Loi immigration : l’annonce faite à Marine

par Valérie Lecasble |  publié le 13/10/2024

Bruno Retailleau veut faire passer une loi sur l’immigration durcie, que son prédécesseur Gérald Darmanin avait échoué à faire adopter. Ce qui ne déplaira pas à Marine Le Pen.

Dessin de Bendak

Deux coups sur la tête de Gérald Darmanin ! En annonçant qu’« une nouvelle loi sur l’immigration » arrivera au Parlement « début 2025 », Maud Bregeon, qui parle au nom du gouvernement, désavoue une deuxième fois l’ex-ministre de l’Intérieur, déjà visé aux côtés de Gabriel Attal pour avoir critiqué l’augmentation des impôts prévue dans le budget 2025. Et voici l’ex-majorité présidentielle de nouveau prise à revers : cette énième loi sur l’immigration sera débattue à l’Assemblée nationale un an après le vote du 26 janvier 2024 sur le projet Darmanin ; elle promet d’être considérablement durcie, trois mois seulement après la nomination du gouvernement Barnier.

Au-delà de l’affront faite aux macronistes, elle marquera à coup sûr un nouvel infléchissement vers la droite de la politique d’immigration, tant Bruno Retailleau promet d’amplifier le texte Darmanin, remanié en commission paritaire avant d’être largement retoqué par le Conseil Constitutionnel.

Déjà actée selon la porte-parole du gouvernement, « la prolongation de la durée de détention dans les centres de rétention administrative des immigrés clandestins jugés dangereux » est une disposition consensuelle qui découle du choc provoqué par le meurtre de Philippine par un Marocain libéré avant que ne soit exécutée son obligation de quitter le territoire français (OQTF).
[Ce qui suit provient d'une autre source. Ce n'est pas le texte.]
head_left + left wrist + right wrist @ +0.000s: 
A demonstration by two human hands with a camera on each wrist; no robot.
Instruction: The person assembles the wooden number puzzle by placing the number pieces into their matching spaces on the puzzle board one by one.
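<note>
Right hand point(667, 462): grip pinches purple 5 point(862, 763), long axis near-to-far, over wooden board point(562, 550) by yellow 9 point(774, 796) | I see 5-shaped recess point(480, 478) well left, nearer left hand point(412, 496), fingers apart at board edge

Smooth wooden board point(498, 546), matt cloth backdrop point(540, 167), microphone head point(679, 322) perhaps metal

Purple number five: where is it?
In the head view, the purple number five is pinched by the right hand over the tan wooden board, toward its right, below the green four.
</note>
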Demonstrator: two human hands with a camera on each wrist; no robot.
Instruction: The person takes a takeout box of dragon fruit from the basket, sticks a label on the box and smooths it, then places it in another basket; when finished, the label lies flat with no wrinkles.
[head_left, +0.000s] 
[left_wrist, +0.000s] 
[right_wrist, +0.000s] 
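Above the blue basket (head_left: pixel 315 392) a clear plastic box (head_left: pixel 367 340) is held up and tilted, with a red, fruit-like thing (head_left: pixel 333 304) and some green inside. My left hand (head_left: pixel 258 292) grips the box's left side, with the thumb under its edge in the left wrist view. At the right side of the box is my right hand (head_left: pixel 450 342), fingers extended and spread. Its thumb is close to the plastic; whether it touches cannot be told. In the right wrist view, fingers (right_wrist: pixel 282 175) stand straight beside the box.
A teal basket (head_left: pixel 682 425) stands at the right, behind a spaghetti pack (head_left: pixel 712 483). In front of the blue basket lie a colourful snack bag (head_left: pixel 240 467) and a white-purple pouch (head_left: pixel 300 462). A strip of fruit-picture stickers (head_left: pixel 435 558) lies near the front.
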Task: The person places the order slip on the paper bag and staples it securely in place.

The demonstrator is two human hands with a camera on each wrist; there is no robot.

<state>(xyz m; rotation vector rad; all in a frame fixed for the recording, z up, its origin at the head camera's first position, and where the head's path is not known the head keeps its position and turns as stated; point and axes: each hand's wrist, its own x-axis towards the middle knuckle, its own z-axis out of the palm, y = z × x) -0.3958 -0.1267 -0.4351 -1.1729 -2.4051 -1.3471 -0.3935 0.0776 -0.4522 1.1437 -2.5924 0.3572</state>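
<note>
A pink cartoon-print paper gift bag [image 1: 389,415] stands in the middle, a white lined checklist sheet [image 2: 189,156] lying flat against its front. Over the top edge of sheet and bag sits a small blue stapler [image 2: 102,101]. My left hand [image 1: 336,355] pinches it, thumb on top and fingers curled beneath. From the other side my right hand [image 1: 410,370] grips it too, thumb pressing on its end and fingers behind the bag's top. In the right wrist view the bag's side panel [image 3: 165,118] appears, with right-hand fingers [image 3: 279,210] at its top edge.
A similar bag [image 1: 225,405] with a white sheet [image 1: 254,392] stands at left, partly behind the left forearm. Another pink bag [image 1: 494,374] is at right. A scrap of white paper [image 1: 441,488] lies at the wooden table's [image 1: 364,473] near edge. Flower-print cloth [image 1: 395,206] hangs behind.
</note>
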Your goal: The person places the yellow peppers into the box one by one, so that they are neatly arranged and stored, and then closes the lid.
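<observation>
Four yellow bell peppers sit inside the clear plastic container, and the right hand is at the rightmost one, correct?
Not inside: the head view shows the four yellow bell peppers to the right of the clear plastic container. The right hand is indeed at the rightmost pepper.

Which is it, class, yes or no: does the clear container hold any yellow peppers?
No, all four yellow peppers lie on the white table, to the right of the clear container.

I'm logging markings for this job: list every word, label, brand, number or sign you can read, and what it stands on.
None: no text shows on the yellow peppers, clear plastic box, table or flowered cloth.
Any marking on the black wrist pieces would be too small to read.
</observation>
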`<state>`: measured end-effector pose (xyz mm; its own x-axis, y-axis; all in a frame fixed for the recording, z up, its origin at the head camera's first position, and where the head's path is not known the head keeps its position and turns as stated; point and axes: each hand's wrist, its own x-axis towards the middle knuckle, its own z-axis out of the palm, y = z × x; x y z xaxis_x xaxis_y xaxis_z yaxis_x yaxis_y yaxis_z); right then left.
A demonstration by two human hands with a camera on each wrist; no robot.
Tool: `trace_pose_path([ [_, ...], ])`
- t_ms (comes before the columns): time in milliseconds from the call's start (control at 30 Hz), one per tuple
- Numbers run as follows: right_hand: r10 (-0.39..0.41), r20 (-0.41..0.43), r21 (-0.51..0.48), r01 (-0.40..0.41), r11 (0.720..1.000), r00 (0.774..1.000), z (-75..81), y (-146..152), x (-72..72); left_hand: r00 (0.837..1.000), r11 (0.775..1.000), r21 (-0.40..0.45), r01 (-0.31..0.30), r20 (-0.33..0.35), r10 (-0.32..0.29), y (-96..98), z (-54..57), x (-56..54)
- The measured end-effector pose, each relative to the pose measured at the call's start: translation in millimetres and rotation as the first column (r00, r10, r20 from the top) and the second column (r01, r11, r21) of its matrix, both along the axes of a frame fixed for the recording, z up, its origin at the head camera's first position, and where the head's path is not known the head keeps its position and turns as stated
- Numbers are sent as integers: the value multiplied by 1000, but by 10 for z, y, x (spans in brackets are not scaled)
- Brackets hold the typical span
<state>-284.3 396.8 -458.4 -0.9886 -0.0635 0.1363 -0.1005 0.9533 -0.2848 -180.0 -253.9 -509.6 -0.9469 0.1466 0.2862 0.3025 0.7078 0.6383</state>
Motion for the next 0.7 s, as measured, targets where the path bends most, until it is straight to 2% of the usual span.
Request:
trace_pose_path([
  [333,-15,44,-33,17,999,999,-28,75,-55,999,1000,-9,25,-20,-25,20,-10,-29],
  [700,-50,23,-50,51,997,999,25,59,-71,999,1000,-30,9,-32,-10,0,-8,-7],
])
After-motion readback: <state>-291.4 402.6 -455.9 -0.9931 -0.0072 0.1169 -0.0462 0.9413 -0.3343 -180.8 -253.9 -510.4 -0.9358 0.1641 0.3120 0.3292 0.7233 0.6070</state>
Mais cette prolongation, de 90 à 210 jours, n’est que la première pierre de l’édifice. Maud Bregeon n’a pas caché qu’elle sera suivie de beaucoup d’autres. Le gouvernement « ne s’interdit pas de réfléchir à d’autres dispositions », affirmant qu’il n’y a « aucun tabou en matière de protection des Français ».

La politique migratoire sera déclinée à trois niveaux : international, avec un bras de fer assumé avec les pays qui doivent délivrer les laissez-passer consulaires nécessaires à l’exécution des OQTF ; européen, avec la mise en œuvre du pacte asile et migration déjà voté ; français enfin, avec les propositions nouvelles que prépare Bruno Retailleau. « Le ministre de l’Intérieur ne va pas s’excuser d’avoir des idées », complète Maud Bregeon avec un air de défi.

Des idées ? Depuis qu’il a été nommé, le sénateur de Vendée ne perd pas une occasion de les dérouler dans les médias, tel un Premier ministre-bis qui communique à tout-va sans jamais se faire taper sur les doigts. Un jour, il ordonne aux préfets de réduire à la portion congrue la régularisation des travailleurs sans-papiers pour durcir la circulaire de Manuel Valls. Un autre, il veut accélérer les expulsions en faisant transiter par des pays tiers ceux qu’il souhaite renvoyer dans leur pays. Et de poursuivre avec un resserrement du regroupement familial ou une mise sous conditions de la distribution d’allocations versées aux étrangers qui vivent en France. Un flirt à peine masqué avec la notion de préférence nationale.

Aussi prudent sur ces sujets que Bruno Retailleau est tranchant, Michel Barnier laisse volontiers faire son ministre de l’Intérieur. Ce qui fait dire à Olivier Faure que « Bruno Retailleau va refourguer une loi immigration comme gage à l’extrême-droite ». Barnier au centre et Retailleau à l’extrême-droite, les rôles sont distribués. Avec un objectif limpide : éviter que le RN ne censure le gouvernement.